« Les recommandations actuelles, c'est qu'il n'y a pas de recommandations », cette phrase du Pr Jacques-Éric Gottenberg, du service de rhumatologie du CHU de Strasbourg résume à elle seule la problématique rencontrée lorsqu'un patient atteint de polyarthrite rhumatoïde, est en échec après une première mise anti-TNF alpha.
Le Pr Gottenberg explique : « Il n'existait que des études observationnelles montrant les chances d'amélioration si l'on prescrivait un nouvel anti-TNF ou si l'on passait à un traitement biologique différent » comme un inhibiteur de la costimulation des lymphocytes T (abatacept) ou un inhibiteur de l'interleukine 6 (tocilizumab). En revanche, aucune étude ne confrontait directement les deux alternatives.
C'est chose faite, grâce à l'étude conduite par le Pr Gottenberg et publiée dans le « JAMA ». Les médecins de 47 centres hospitaliers ont recruté 300 patients, dont 83,2 % de femme, afin de comparer les différentes possibilités lorsque les anti TNF se révèlent être inefficaces. Les 300 patients avaient un score d'activité de la maladie DAS28-ESR supérieur ou égal à 3,2, et ont été suivis pendant un an.
Une étude pragmatique
« C'est une étude très pragmatique, précise le Pr Gottenberg. Nous avons à la fois des patients traités sans succès pendant plusieurs mois, ou des patients chez qui les anti-TNF ont cessé d'être efficaces au bout de 6 mois à un an. Un tiers des patients n'a, par ailleurs, pas reçu de méthotrexate en association avec leur traitement biologique, ce qui correspond à ce que l'on voit dans la réalité. » La moitié des patients a reçu un autre anti TNF, l'autre moitié bénéficiant d'un autre traitement biologique dont le choix était laissé à l'appréciation du médecin. Les anti-TNF les plus fréquemment utilisés sont l'adalimumab (39 %), le certolizumab (16 %) et l'étanercept (36 %). Le traitement biologique non anti-TNF les plus fréquemment utilisés sont l'abatacep (23 %), le tocilizumab (48 %) et le rituximab (28 %).
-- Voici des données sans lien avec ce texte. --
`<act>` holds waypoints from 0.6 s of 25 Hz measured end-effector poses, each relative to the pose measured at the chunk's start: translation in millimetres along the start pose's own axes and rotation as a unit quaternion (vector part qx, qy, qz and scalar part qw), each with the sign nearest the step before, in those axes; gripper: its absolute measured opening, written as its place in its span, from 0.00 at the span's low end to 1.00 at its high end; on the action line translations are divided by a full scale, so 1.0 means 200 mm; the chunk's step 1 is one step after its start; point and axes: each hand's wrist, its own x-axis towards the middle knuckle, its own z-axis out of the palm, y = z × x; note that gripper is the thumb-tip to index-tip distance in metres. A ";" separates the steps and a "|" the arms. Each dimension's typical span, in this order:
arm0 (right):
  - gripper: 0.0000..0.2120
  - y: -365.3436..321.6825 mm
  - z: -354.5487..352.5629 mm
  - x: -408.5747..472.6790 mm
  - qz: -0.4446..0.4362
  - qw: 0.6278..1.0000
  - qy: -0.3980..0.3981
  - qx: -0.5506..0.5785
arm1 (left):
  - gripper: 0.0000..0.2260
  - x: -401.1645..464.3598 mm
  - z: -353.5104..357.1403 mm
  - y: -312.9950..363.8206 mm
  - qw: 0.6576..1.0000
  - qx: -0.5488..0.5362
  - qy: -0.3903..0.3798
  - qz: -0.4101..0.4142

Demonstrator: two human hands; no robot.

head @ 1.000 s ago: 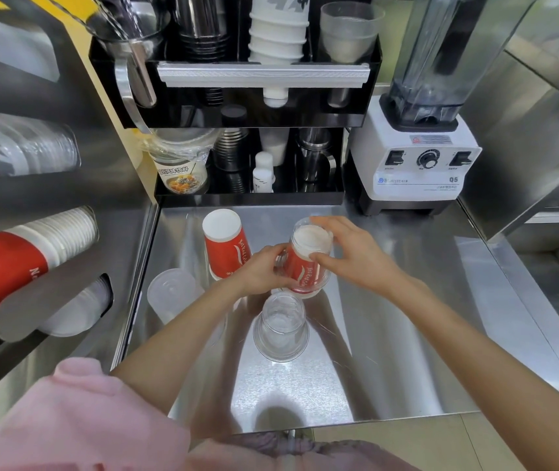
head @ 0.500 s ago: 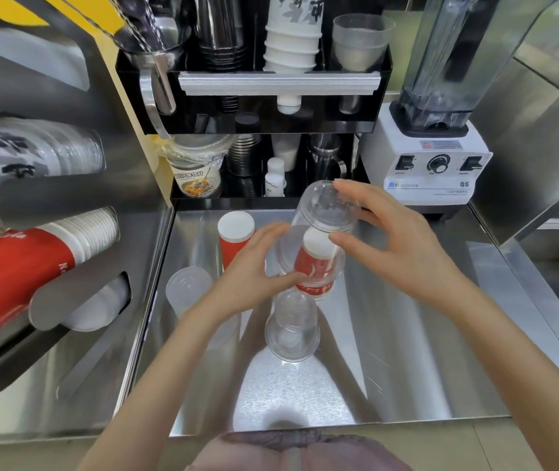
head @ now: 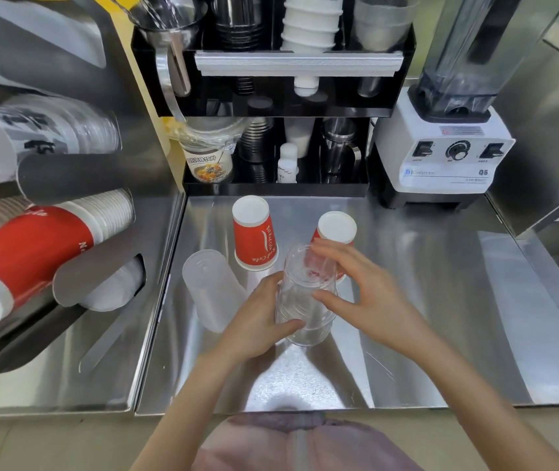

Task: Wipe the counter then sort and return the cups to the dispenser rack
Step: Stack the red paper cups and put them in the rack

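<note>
Two bare hands meet over a stainless steel counter (head: 424,317), each grip curled round clear plastic cups (head: 305,300) standing upside down at the centre. The left hand (head: 257,317) clasps the lower part; the right hand (head: 359,294) pinches the upper cup, which appears to be nested over another, though the transparent walls make the count uncertain. Just beyond stand two inverted red paper cups with white bases, one (head: 254,232) at far left, the other (head: 334,229) partly behind the right fingers. A frosted translucent plastic cup (head: 211,287) sits upside down to the left. Red-and-white cup stacks (head: 33,246) lie in the steel dispenser rack (head: 77,178) at far left; a white blender (head: 441,158) stands far right.
</note>
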 end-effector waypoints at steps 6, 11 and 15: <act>0.28 0.14 0.13 0.01 0.043 0.998 -0.023 0.041 | 0.30 0.01 0.11 -0.13 0.999 0.004 0.016 -0.045; 0.28 0.22 0.19 0.00 0.075 0.994 -0.014 0.074 | 0.30 0.04 0.13 -0.19 0.997 0.059 -0.007 -0.054; 0.28 0.25 0.20 0.00 0.084 0.993 -0.007 0.083 | 0.29 0.05 0.12 -0.19 0.996 0.077 -0.022 -0.047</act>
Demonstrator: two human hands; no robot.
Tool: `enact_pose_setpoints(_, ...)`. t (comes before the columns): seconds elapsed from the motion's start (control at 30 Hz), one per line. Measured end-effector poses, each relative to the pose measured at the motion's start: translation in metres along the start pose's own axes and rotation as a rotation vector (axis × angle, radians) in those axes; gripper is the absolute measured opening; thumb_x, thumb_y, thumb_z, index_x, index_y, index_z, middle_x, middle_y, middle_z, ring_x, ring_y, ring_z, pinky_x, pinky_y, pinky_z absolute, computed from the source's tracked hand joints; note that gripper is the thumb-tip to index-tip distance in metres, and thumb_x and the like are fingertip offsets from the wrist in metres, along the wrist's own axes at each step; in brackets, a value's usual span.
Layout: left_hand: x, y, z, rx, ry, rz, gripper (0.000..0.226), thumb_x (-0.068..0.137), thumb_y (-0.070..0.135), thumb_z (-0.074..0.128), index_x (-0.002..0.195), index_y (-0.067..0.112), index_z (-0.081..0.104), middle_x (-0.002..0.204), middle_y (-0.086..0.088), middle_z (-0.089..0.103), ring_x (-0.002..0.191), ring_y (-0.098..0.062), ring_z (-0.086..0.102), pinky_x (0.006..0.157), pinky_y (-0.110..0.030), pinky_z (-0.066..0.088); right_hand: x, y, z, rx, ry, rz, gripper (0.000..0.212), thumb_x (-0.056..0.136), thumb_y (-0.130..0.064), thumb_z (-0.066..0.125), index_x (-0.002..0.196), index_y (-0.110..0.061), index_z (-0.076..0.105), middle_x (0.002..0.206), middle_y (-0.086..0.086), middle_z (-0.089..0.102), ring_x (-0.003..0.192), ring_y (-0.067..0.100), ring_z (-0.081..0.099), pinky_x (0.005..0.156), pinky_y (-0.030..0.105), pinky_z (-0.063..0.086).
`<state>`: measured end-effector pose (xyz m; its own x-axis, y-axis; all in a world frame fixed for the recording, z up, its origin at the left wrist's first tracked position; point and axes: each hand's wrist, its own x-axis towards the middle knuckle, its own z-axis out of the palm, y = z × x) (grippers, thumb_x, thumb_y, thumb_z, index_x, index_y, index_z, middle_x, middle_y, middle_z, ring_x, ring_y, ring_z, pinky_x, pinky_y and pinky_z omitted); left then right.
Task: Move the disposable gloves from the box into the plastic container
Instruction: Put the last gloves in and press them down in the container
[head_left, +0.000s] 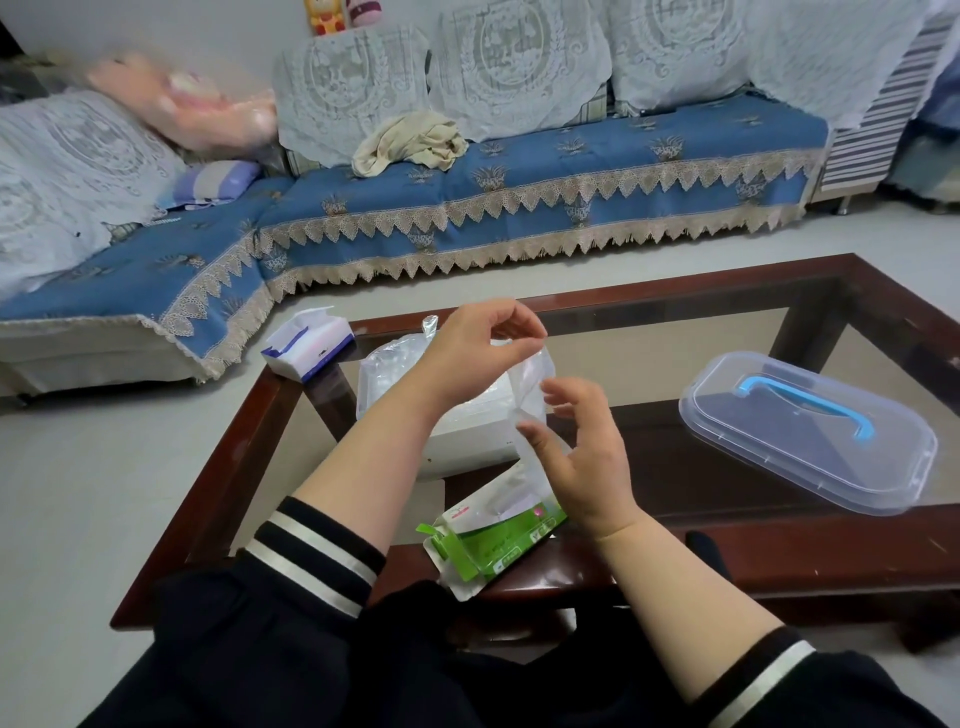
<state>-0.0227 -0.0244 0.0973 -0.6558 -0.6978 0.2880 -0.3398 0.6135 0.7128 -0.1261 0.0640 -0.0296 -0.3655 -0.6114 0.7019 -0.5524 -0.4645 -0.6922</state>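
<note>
A green and white glove box (493, 540) lies open at the table's near edge. Behind it stands a white plastic container (467, 447) with a heap of clear disposable gloves (387, 374) inside. My left hand (483, 348) hovers over the container and pinches the top of one thin clear glove (530, 379) between thumb and fingertips. The glove hangs down toward the box. My right hand (576, 447) is just right of the glove, fingers spread and relaxed, thumb close to the film; I cannot tell if it touches.
The container's clear lid (810, 431) with a blue handle lies on the right of the glass-topped wooden table (223, 467). A tissue pack (309, 345) sits at the far left corner. A blue sofa stands beyond the table.
</note>
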Motion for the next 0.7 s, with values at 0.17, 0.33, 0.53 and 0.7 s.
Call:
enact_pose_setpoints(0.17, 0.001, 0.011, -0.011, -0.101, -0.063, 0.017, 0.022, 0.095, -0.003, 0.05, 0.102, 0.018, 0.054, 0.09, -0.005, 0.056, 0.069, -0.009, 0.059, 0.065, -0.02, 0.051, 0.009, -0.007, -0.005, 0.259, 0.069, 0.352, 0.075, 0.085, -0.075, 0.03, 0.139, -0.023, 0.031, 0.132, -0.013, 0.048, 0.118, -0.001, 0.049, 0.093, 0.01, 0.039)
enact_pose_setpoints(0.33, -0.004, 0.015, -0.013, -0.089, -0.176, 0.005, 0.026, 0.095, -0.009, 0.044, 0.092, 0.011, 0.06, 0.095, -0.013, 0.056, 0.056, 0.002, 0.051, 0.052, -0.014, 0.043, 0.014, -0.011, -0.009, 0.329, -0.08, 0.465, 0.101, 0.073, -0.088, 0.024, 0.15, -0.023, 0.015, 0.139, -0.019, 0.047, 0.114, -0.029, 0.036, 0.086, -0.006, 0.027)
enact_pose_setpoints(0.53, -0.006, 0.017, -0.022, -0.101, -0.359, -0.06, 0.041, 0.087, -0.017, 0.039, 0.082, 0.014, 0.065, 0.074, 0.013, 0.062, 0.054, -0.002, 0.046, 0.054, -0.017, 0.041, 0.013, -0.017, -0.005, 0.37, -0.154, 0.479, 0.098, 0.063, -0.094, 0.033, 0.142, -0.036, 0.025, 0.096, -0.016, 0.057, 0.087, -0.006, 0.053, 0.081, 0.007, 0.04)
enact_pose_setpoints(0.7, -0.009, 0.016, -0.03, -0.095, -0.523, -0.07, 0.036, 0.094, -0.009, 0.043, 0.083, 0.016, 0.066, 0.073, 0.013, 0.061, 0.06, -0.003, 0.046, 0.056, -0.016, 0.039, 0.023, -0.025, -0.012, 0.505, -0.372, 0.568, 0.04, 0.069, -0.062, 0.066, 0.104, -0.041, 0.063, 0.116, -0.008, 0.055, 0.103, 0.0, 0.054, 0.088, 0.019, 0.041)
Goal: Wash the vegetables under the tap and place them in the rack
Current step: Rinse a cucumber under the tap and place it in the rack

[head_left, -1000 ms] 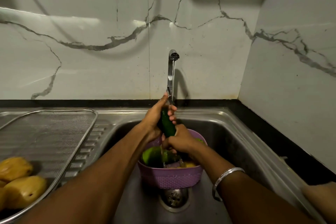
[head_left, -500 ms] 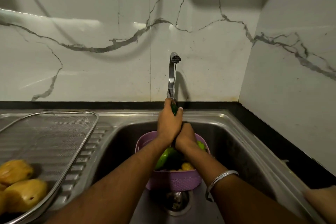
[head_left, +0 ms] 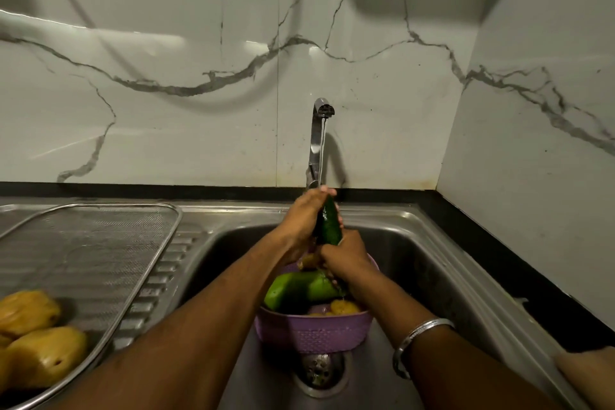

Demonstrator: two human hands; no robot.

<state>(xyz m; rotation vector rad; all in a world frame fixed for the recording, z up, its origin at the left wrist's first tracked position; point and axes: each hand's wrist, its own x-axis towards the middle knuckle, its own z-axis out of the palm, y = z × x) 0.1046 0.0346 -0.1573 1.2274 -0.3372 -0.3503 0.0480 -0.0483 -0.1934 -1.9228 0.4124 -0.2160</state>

Le critère primaire d'efficacité à 12, 24 et 52 semaine était un score DAS28-ESR inférieur à 3,2 (réduction de l'activité de la polyarthrite rhumatoïde) ou à 2,6 (correspondant à une rémission). Les chercheurs se sont aussi appuyés sur les critères de la ligue européenne de lutte contre les rhumatismes (EULAR). Au bout de 6 mois de traitement, 69 % des patients du groupe de patients recevant autre chose qu'une anti-TNF avait une réponse bonne (39 %) ou modérée (30 %) selon les critères EULAR, contre 52 % dans le groupe anti TNF (21 % de bonne réponse et 31 % de réponse modérée). « Il n'existe pas de marqueurs biologiques susceptibles de guider précisément le médecin, il est donc important que les médecins sachent qu'il y a plus de chance de réponse en changeant de traitement biologique », estime le Pr Gottenberg.
Peser sur les recos européennes
En ce qui concerne le taux de rémission, il est de 27 % chez les patients ne prenant pas un anti-TNF et de 14 % chez ceux qui prennent un second anti-TNF. Au cours du suivi, 33 % des patients sous anti-TNF et 18 % de ceux qui prenaient un autre traitement ont dû de nouveau changer de traitement biologique, soit parce que le traitement était inefficace soit à cause d'événements indésirables. Il n'y avait cependant pas de différence entre les deux groupes en termes de sécurité.
Les recommandations actuelles de l'EULAR date de 2010, et une actualisation va bientôt paraître, à laquelle a participé le Pr Gottenberg. Ni l'une ni l'autre ne donne de priorité à l'un ou l'autre choix, mais « nos résultats pourraient conduire à une nouvelle modification de ces recommandations », espère le Pr Gottenberg.